What the exercise asks
Under this line is a listing; return exactly the lines starting at the one with "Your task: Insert" and running down to the one with "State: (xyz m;", and leave out its pictures.

Data records
Content starts
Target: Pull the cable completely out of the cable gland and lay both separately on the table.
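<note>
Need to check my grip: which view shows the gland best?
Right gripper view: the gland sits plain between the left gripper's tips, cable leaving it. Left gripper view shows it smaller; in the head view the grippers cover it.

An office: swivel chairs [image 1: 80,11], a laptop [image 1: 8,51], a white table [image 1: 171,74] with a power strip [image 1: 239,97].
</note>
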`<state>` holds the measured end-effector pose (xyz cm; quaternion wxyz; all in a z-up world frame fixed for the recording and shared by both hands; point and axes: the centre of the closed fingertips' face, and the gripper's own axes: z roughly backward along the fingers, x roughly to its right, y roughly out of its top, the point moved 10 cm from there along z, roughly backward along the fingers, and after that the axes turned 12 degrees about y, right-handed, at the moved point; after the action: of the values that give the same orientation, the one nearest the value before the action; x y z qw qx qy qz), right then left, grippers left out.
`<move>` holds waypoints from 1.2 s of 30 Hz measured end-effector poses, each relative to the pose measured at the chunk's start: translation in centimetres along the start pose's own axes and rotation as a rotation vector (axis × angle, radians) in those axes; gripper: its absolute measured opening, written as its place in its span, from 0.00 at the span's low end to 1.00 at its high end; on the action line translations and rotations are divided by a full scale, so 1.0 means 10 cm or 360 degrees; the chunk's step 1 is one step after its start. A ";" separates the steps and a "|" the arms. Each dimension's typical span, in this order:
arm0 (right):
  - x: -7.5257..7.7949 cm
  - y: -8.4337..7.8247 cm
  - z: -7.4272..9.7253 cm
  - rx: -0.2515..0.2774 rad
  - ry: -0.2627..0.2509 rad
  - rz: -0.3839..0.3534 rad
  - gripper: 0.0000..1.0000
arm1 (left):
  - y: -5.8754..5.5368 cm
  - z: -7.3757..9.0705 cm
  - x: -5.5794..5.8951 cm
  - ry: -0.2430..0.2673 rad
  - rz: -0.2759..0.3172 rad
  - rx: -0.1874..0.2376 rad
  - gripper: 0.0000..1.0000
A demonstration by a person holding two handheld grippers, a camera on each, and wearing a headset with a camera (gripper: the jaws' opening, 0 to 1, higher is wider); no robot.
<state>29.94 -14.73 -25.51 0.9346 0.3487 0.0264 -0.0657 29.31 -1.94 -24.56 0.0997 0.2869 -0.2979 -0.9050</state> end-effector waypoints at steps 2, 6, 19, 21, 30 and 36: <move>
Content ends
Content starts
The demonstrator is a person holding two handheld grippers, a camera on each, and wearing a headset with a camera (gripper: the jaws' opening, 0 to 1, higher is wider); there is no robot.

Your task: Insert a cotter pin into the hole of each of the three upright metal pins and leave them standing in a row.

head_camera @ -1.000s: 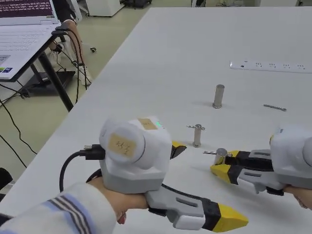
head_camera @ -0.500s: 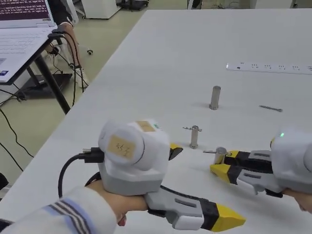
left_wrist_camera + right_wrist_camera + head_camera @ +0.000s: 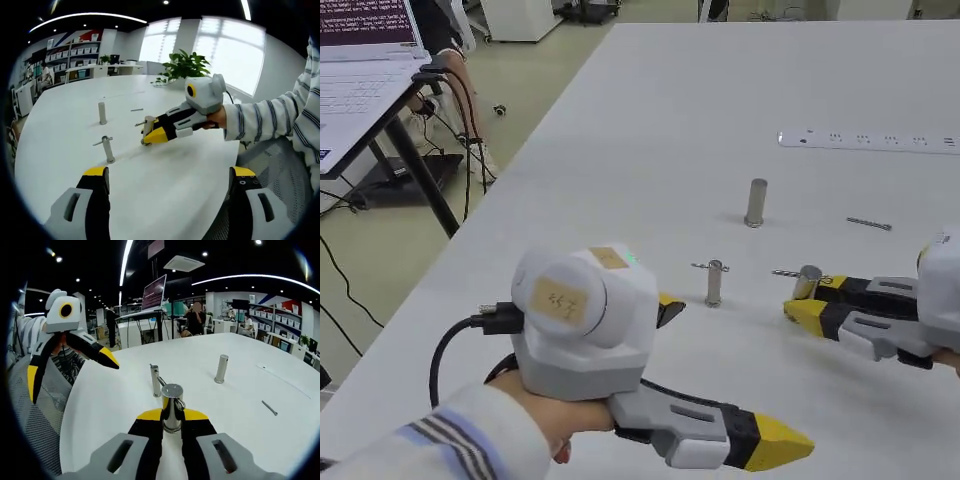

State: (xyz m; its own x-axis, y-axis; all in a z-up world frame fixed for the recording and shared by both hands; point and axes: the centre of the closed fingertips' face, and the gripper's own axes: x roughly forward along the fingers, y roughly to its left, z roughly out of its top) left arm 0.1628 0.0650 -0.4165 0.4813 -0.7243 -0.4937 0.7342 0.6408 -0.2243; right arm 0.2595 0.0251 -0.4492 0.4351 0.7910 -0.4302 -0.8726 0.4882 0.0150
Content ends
Expected answer
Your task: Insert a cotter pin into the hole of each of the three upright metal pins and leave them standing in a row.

head_camera @ -1.000s: 
head_camera @ -0.500s: 
left_wrist_camera + right_wrist_camera + head_camera @ +0.000s: 

State: (xyz m; its own x-axis, y-axis; all in a z-up world frame fixed for the recording and shared by both hands; point and axes: the centre of the closed fingertips' face, and the gripper's own axes: x roughly forward along the fingers, y roughly to its left, z roughly out of its top) left arm 0.1628 0.0650 -0.4165 0.4813 -0.7243 -0.4937 0.7342 0.6408 -0.2243; right arm 0.2595 0.0251 -0.4492 0.4351 0.7910 -0.4302 -0.8726 0.4882 0.0150

This exercise is now done.